Provided data |
+++
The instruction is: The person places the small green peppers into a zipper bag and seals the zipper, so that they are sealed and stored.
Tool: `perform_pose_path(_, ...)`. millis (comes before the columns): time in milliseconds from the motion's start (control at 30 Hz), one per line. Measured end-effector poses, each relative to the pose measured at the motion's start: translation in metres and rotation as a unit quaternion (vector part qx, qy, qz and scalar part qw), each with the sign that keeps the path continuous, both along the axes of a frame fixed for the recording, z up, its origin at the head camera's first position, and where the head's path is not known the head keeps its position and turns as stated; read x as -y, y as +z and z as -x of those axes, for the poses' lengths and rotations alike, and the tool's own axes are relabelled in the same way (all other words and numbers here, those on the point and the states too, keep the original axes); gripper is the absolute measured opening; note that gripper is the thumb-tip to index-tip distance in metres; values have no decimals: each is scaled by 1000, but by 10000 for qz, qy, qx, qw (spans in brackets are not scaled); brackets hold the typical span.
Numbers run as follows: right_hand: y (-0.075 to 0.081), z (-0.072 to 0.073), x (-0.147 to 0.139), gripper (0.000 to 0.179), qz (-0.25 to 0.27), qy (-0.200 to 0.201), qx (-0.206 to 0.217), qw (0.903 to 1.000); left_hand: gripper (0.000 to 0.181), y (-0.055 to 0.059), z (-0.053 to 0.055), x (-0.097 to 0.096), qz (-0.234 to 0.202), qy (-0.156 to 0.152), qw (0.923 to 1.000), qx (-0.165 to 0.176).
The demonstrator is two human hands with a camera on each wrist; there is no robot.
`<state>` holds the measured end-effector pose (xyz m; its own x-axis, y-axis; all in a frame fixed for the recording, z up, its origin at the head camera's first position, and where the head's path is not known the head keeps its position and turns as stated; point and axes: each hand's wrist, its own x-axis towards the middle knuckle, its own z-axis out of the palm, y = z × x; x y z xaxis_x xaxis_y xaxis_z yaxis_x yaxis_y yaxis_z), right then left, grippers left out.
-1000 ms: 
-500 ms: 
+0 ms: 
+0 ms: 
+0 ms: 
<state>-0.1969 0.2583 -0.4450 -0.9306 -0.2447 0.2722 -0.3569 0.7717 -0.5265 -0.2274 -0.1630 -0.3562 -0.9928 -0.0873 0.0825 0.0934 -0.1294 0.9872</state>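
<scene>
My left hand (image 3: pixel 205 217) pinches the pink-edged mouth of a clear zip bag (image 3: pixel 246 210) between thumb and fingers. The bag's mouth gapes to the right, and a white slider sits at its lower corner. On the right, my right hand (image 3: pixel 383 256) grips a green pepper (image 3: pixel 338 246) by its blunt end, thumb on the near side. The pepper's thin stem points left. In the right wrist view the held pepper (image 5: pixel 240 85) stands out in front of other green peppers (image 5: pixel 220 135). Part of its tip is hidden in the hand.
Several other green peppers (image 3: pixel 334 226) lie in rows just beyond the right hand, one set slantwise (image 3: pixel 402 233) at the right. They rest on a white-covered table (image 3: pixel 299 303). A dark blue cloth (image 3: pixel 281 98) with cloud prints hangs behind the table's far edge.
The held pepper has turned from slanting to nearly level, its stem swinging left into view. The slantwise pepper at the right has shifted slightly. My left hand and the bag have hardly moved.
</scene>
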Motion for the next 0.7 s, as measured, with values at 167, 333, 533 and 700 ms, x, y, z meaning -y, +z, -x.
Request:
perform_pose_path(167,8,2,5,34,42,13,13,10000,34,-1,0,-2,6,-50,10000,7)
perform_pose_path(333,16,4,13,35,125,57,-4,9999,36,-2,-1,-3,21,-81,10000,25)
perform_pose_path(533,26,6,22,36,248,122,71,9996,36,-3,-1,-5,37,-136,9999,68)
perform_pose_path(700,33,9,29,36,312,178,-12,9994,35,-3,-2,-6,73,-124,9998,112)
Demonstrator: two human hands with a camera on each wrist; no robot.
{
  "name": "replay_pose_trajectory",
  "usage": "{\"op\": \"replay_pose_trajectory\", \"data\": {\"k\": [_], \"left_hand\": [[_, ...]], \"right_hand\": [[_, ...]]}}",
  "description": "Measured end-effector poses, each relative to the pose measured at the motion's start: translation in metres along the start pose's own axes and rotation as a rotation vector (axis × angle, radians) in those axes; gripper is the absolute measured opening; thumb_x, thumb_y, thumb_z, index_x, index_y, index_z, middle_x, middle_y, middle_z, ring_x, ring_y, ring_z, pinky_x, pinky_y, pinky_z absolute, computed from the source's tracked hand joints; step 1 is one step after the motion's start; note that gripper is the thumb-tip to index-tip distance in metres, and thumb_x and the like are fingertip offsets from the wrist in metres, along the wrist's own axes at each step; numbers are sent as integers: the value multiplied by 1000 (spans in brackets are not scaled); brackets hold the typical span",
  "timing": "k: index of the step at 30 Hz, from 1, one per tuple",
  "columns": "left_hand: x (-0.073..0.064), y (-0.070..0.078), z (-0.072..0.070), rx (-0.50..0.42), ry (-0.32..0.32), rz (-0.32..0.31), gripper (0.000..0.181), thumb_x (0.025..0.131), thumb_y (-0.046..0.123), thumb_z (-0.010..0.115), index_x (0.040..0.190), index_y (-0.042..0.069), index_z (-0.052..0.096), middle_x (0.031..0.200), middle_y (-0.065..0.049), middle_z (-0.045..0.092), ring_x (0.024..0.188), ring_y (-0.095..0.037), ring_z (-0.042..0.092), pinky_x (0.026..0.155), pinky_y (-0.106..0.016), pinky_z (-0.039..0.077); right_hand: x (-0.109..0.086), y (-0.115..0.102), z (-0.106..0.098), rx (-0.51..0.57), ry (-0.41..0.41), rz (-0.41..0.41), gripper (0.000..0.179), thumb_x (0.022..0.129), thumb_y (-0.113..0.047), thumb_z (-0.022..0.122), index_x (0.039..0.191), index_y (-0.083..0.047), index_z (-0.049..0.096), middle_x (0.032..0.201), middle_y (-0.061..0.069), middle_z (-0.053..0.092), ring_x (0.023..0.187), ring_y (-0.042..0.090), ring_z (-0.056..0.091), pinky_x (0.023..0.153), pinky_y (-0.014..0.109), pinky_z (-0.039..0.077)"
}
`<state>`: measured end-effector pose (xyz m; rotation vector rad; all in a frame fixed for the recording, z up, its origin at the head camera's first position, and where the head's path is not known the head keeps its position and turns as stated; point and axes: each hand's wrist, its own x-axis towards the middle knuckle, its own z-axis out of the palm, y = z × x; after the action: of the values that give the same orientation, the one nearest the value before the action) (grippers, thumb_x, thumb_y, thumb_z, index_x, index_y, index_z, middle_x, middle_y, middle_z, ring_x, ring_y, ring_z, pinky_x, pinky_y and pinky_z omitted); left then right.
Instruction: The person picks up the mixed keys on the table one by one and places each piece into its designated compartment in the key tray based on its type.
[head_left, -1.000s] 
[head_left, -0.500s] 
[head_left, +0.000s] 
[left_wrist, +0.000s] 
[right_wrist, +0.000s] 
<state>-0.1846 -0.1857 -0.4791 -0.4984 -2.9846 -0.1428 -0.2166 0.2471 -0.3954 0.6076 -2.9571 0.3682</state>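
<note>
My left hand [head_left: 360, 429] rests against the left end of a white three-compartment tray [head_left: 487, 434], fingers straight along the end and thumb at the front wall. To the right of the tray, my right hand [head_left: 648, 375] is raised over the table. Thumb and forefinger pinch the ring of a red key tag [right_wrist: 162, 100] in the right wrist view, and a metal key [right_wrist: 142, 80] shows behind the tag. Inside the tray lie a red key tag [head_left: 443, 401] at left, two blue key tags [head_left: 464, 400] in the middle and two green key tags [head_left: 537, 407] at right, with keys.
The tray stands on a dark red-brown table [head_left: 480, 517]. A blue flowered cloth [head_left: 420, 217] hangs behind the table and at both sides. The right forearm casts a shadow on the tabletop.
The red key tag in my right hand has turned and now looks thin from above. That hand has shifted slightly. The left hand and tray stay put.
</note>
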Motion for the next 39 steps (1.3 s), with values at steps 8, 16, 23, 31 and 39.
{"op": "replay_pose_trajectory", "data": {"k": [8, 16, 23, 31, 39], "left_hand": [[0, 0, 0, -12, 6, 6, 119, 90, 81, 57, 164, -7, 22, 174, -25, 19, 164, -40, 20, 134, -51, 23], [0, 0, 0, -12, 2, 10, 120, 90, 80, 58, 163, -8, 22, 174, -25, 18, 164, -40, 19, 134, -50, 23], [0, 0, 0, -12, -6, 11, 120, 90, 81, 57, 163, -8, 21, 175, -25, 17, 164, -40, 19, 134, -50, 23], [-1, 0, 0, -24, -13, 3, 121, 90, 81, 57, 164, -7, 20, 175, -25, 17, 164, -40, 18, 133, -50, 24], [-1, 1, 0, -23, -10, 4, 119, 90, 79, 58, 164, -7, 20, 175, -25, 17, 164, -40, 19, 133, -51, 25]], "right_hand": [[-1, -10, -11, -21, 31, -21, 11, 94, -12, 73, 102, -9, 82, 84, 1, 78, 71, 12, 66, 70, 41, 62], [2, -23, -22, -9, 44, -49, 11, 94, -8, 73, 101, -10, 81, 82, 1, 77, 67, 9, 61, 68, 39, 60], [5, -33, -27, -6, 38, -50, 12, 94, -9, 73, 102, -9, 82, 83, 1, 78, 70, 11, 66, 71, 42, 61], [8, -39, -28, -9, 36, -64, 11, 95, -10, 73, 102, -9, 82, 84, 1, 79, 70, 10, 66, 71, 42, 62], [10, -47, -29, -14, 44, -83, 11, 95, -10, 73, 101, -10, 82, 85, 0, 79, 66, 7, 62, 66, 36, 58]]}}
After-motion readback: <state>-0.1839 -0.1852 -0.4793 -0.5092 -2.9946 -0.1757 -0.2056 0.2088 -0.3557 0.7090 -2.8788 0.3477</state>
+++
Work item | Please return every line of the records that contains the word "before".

Written response |
Tool: `perform_pose_path(_, ...)`. millis (comes before the columns): time in milliseconds from the motion's start (control at 30 Hz), one per line. Measured end-effector poses, each relative to the pose measured at the motion's start: translation in metres and rotation as a unit quaternion (vector part qx, qy, qz and scalar part qw), each with the sign that keeps the path continuous, both along the axes of a frame fixed for the recording, z up, its origin at the head camera's first position, and where the head's path is not known the head keeps its position and turns as stated; read x as -y, y as +z and z as -x of those axes, for the poses' lengths and rotations alike, and the tool's own axes are relabelled in the same way (all other words and numbers here, those on the point and the states too, keep the original axes); gripper is the absolute measured opening; note that gripper is the thumb-tip to index-tip distance in metres; values have no decimals: each is scaled by 1000, but by 10000 for qz, qy, qx, qw (spans in brackets are not scaled); brackets hold the typical span.
`<state>`: measured end-effector pose (xyz m; rotation vector rad; all in a frame fixed for the recording, z up, its origin at the head camera's first position, and where the head's path is not known the head keeps its position and turns as stated; point and axes: each hand's wrist, its own x-axis towards the middle knuckle, its own z-axis out of the palm, y = z × x; after the action: of the values that give the same orientation, the one nearest the value before the action) (grippers, thumb_x, thumb_y, thumb_z, index_x, index_y, index_z, middle_x, middle_y, middle_z, ring_x, ring_y, ring_z, pinky_x, pinky_y and pinky_z omitted); left then right.

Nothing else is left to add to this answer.